Queering Dalit | TQ Salon

Oct 2016

Conversation: Queerness and the Postcolony

TQ Salon is a series of conversations among activists and scholars of South Asia. This is the fourth essay in this conversation.

The first essay, Bhutto’s urgent call for indigenizing queer politics, can be found here. The second essay, Ismat’s lyrical contemplation of navigating the narratives of white saviordom and the religious right, is here. The third essay, Bhatt’s evocative piece on queer male love in Lahore, is here.

nail-1318140_960_720

*                               *                                 *

As I slid inside a guy who I was in bed with a couple of months back, in the middle of changing positions, he suddenly blurted out that it felt good that he finally gets to see my ‘Dalit rawness’. Besides losing my erection, I lost something else that day as well. I lost my desire to be Dalit about my queerness.  

I think many of us are constantly lost between making decisions about visibility and invisibilities. The degrees to which we want to be ‘out’ about our identities are a constant negotiation:  whether in front of a family member or colleague, or flirting with someone on public transport. Similarly the degrees to which one negotiates with caste within queerness, and queerness within caste, also keeps defining moments of our lives in different ways.
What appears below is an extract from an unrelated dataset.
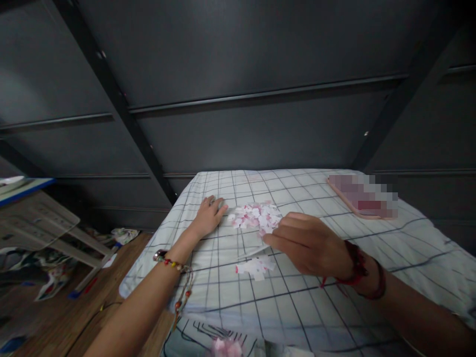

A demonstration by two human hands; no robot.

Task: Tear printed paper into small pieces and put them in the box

There is so much to say about both visibility and invisibility of Dalit and queer in India. Neither needs any terminology, rally or demonstration to be seen or felt. Yet both have been known to be lost in undertones, mis-representations and under-representations in our collective as well as individual histories. One of the ways in which such visibilities materialize is through coming out of the closet. Coming out of the closet, or being visible transcends just sexuality. Most often when one’s surname is enough to identify one’s caste, coming out in terms of caste doesn’t just become about being identified as already publicly identifiable lower-caste but also being visible about silences and barriers that were incurred because of that identity.  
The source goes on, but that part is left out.